Before Kili left, he turned at the door. "Are you sure it's safe to leave you and Master Boggins here alone? Anything might happen!" he asked, eyes glittering in cheerful malice. Thorin's outraged shouting chased the prince out as Bilbo hid his face in his hands, but the giggling that drifted back down the hall indicated how little attention he paid to his uncle's outrage.

"I'm sorry about him, Mas... Bilbo," Thorin grumbled. "Dis ruined him. If he weren't on that bloody crutch, I'd have Dwalin take him out and beat him senseless, but even that doesn't help for long I'm afraid." Thorin looked away uncomfortably. "But... there is something we should discuss."

"Of course Thorin, what is it?" Bilbo brushed off another crate and perched on the side of it.
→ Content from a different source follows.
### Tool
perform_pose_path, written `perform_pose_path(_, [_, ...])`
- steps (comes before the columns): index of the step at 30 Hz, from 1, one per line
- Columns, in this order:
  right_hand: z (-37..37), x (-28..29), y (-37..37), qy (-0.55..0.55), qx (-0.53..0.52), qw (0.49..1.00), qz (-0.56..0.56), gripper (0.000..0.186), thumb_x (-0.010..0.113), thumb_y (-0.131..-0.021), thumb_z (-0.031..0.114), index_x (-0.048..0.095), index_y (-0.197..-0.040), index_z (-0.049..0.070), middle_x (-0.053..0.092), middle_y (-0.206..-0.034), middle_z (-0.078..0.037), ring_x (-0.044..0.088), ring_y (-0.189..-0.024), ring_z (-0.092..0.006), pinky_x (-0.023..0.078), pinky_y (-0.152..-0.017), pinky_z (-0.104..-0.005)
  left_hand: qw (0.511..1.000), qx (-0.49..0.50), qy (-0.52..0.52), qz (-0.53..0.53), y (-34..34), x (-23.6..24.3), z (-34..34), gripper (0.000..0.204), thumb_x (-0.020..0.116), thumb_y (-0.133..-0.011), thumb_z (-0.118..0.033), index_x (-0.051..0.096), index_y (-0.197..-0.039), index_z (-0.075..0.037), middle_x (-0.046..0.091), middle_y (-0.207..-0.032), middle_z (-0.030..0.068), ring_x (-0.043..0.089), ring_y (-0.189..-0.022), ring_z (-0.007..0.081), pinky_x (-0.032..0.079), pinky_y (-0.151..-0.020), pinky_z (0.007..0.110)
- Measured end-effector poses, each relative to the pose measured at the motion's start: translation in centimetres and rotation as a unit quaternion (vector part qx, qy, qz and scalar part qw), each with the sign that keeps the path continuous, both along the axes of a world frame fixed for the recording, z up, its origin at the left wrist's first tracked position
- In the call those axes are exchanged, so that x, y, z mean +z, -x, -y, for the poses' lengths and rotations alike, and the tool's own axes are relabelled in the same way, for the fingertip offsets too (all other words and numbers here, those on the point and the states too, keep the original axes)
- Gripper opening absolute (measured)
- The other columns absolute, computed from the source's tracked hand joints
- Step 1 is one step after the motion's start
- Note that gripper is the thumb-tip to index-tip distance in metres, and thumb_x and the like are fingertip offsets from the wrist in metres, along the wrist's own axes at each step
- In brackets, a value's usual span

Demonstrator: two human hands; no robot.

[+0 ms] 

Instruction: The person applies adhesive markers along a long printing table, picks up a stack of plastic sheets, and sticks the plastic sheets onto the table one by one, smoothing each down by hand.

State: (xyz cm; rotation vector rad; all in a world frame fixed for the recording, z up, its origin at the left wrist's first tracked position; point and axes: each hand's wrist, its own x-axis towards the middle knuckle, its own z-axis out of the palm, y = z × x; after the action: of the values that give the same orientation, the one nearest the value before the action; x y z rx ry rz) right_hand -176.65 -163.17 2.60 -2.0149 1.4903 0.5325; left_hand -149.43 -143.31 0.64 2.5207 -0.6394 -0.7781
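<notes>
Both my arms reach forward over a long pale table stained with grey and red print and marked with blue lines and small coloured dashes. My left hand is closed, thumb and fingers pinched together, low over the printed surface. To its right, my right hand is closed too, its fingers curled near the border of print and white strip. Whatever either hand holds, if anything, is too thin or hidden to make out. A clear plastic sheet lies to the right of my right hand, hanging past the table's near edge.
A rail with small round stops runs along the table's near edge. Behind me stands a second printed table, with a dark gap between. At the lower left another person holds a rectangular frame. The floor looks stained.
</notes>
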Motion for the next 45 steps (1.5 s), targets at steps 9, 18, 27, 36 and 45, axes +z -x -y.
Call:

Thorin showed a red stripe along each cheekbone, and stared determinedly at the floor. "There is... surely you've noticed that there seems to be some sort of inappropriate... attraction which has grown between us. It was never my intention to put you in such a compromising position." His voice had sunk to a low whisper, but Bilbo heard his words as clearly as if he had shouted them in his ear. He felt a sudden wrench, as though the floor had fallen out from under him. Of all the words he least wanted to hear in that context, 'inappropriate' was high on the list.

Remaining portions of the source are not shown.